Jeff Squyres wrote:
> We get this question so much that I really need to add it to the FAQ. :-\
> Open MPI currently always spins for completion for exactly the reason
> that Scott cites: lower latency.
> Arguably, when using TCP, we could probably get a bit better performance
> by blocking and allowing the kernel to make more progress than a single
> quick pass through the sockets progress engine, but that involves some
> other difficulties such as simultaneously allowing shared memory
> progress. We have ideas how to make this work, but it has unfortunately
> remained at a lower priority: the performance difference isn't that
> great, and we've been focusing on the other, lower latency interconnects
> (shmem, MX, verbs, etc.).
Whilst I understand that you have other priorities, and I grateful for
the leverage I get by using OpenMPI, I would like to offer an
alternative use case, which I believe may become more common.
We're developing parallel software which is designed to be used
*interactively* as well as in batch mode. We want the same SIMD code
running on a user's quad-core workstation as on a 1,000-node cluster.
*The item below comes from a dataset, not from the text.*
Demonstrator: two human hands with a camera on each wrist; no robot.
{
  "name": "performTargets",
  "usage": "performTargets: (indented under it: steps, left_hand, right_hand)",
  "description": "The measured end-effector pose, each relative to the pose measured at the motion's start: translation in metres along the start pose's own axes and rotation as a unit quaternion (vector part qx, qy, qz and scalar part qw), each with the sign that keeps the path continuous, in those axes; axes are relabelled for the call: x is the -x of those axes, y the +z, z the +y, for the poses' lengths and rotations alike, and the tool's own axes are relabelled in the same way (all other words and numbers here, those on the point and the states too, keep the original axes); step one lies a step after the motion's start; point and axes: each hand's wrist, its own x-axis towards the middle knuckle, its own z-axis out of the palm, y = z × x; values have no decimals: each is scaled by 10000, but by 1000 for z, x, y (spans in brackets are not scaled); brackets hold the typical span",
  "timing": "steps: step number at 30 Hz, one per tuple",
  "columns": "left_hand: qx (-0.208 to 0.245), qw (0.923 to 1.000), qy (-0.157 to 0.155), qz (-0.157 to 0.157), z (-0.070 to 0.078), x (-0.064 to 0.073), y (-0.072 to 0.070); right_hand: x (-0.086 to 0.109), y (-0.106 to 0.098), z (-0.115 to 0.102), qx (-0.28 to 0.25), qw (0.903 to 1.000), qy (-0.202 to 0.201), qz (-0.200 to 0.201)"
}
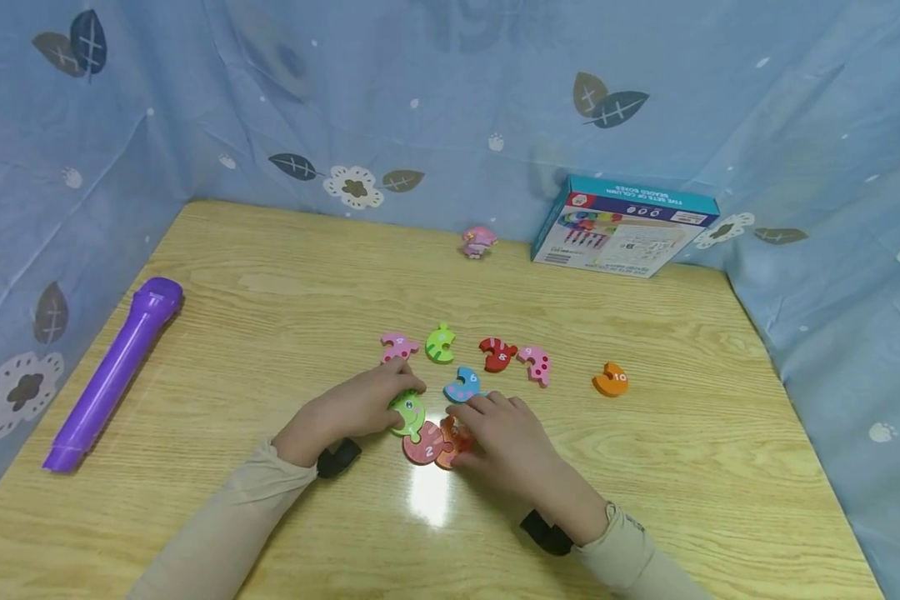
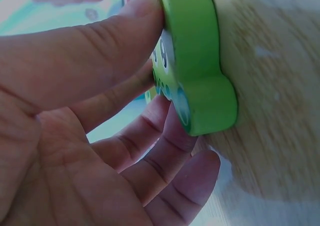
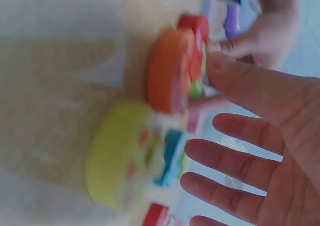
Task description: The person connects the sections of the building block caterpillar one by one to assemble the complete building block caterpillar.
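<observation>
My left hand (image 1: 363,406) pinches a green puzzle piece with a smiling face (image 1: 408,416) between thumb and fingers. In the left wrist view, the thumb lies on the face of this green piece (image 2: 195,56), with fingertips along its edge. Joined to it are a red puzzle piece numbered 2 (image 1: 422,450) and an orange puzzle piece (image 1: 443,459). Over the orange piece reaches my right hand (image 1: 513,442), its fingers spread and thumb near the piece. The right wrist view has a yellow puzzle piece (image 3: 112,156) beside the orange one; the right hand hides it from the head view.
Beyond the hands lie several puzzle pieces, among them blue 6 (image 1: 459,387), red 8 (image 1: 497,356) and pink 9 (image 1: 537,365). Orange 10 (image 1: 612,380) is off to the right. A purple microphone-shaped tube (image 1: 116,375), pink figurine (image 1: 478,242) and box (image 1: 622,229) stand farther out.
</observation>
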Motion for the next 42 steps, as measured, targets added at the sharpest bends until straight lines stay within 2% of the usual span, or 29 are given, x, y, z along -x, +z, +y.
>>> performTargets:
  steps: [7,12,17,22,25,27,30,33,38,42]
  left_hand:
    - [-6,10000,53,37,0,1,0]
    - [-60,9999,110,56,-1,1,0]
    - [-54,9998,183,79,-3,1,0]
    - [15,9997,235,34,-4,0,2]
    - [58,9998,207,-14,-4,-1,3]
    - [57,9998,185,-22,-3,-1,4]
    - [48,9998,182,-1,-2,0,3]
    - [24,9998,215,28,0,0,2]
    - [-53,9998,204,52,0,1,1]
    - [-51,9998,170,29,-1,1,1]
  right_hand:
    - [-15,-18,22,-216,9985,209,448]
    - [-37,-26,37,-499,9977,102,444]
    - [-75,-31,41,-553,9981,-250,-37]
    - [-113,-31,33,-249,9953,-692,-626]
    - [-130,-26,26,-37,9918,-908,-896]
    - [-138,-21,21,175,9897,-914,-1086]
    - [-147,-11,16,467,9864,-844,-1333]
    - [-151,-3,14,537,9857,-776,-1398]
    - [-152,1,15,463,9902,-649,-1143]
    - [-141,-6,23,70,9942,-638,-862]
For the former case (single workstation), it would be *much* more user
friendly and interactive, for the back-end MPI code not to be spinning
at 100% when it's just waiting for the next front-end command. The GUI
thread doesn't get a look in.
I can't imagine the difficulties involved, but if the POSIX calls
select() and pthread_cond_wait() can do it for TCP and shared-memory
threads respectively, it can't be impossible!
Just my .2c,